ACTIVITY => An exact copy of the listing is needed, with every line kept.

MATERIAL PROVIDED =>
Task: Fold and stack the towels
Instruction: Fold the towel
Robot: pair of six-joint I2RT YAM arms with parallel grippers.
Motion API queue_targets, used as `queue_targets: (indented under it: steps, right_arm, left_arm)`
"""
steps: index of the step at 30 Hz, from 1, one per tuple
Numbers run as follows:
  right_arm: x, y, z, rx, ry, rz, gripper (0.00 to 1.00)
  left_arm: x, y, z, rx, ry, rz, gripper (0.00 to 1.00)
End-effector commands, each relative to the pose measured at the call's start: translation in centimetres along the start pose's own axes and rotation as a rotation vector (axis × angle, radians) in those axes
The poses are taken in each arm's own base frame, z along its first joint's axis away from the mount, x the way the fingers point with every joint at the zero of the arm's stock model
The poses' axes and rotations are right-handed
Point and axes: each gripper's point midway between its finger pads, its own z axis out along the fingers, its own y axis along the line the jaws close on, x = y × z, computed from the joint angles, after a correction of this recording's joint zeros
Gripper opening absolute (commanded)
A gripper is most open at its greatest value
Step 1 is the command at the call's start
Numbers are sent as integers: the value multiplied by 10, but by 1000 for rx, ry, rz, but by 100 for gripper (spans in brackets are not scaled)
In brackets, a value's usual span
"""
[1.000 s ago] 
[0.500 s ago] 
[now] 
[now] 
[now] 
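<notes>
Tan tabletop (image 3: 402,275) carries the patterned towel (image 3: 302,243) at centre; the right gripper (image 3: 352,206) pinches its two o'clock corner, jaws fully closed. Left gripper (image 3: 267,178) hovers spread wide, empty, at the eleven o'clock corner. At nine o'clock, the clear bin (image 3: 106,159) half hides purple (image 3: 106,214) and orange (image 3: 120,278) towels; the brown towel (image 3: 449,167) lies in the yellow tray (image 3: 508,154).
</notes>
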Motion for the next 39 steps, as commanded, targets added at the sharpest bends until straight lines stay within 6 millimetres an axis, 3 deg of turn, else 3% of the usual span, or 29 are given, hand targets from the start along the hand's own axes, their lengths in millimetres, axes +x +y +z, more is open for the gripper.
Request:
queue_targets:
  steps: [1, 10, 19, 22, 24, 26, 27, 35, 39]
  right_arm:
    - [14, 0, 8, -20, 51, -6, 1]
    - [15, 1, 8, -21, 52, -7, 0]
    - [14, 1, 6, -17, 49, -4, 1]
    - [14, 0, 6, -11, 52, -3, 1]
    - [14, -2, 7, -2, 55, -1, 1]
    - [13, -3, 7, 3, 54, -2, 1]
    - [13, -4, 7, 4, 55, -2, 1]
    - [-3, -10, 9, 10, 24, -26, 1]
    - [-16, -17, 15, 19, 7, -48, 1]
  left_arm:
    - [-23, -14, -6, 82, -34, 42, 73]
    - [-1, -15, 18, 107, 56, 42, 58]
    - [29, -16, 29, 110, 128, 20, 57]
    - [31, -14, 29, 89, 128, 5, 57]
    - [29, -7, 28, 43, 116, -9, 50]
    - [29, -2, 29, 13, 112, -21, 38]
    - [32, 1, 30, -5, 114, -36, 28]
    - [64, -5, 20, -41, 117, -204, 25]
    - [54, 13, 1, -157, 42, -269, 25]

OUTPUT OF THE TASK =>
Task: Fold and stack the towels
Instruction: Fold the towel
Robot: pair of six-joint I2RT YAM arms with parallel grippers.
Motion API queue_targets, used as `queue_targets: (indented under it: steps, right_arm, left_arm)`
"""
steps: index of the step at 30 Hz, from 1, one per tuple
Numbers run as follows:
  right_arm: x, y, z, rx, ry, rz, gripper (0.00 to 1.00)
  left_arm: x, y, z, rx, ry, rz, gripper (0.00 to 1.00)
End-effector commands, each relative to the pose measured at the call's start: translation in centimetres along the start pose's own axes and rotation as a rotation vector (axis × angle, radians) in those axes
The poses are taken in each arm's own base frame, z along its first joint's axis away from the mount, x the way the fingers point with every joint at the zero of the arm's stock model
The poses' axes and rotations are right-handed
Point and axes: each gripper's point midway between its finger pads, its own z axis out along the fingers, its own y axis along the line the jaws close on, x = y × z, computed from the joint angles, after a correction of this recording's joint zeros
Gripper opening absolute (commanded)
A gripper is most open at its greatest value
Step 1 is the command at the call's start
Numbers are sent as integers: the value multiplied by 10, but by 1000 for rx, ry, rz, but by 100 for gripper (spans in brackets are not scaled)
In brackets, a value's usual span
"""
[1.000 s ago] 
[0.500 s ago] 
[now] 
[now] 
[now] 
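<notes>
Tan tabletop (image 3: 402,275) carries the patterned towel (image 3: 302,243) at centre; the right gripper (image 3: 352,206) pinches its two o'clock corner, jaws fully closed. Left gripper (image 3: 267,178) hovers spread wide, empty, at the eleven o'clock corner. At nine o'clock, the clear bin (image 3: 106,159) half hides purple (image 3: 106,214) and orange (image 3: 120,278) towels; the brown towel (image 3: 449,167) lies in the yellow tray (image 3: 508,154).
</notes>
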Motion for the next 39 steps, as commanded, targets added at the sharpest bends until straight lines stay within 6 millimetres an axis, 3 deg of turn, else 3% of the usual span, or 29 are given, hand targets from the start along the hand's own axes, their lengths in millimetres, axes +x +y +z, more is open for the gripper.
Request:
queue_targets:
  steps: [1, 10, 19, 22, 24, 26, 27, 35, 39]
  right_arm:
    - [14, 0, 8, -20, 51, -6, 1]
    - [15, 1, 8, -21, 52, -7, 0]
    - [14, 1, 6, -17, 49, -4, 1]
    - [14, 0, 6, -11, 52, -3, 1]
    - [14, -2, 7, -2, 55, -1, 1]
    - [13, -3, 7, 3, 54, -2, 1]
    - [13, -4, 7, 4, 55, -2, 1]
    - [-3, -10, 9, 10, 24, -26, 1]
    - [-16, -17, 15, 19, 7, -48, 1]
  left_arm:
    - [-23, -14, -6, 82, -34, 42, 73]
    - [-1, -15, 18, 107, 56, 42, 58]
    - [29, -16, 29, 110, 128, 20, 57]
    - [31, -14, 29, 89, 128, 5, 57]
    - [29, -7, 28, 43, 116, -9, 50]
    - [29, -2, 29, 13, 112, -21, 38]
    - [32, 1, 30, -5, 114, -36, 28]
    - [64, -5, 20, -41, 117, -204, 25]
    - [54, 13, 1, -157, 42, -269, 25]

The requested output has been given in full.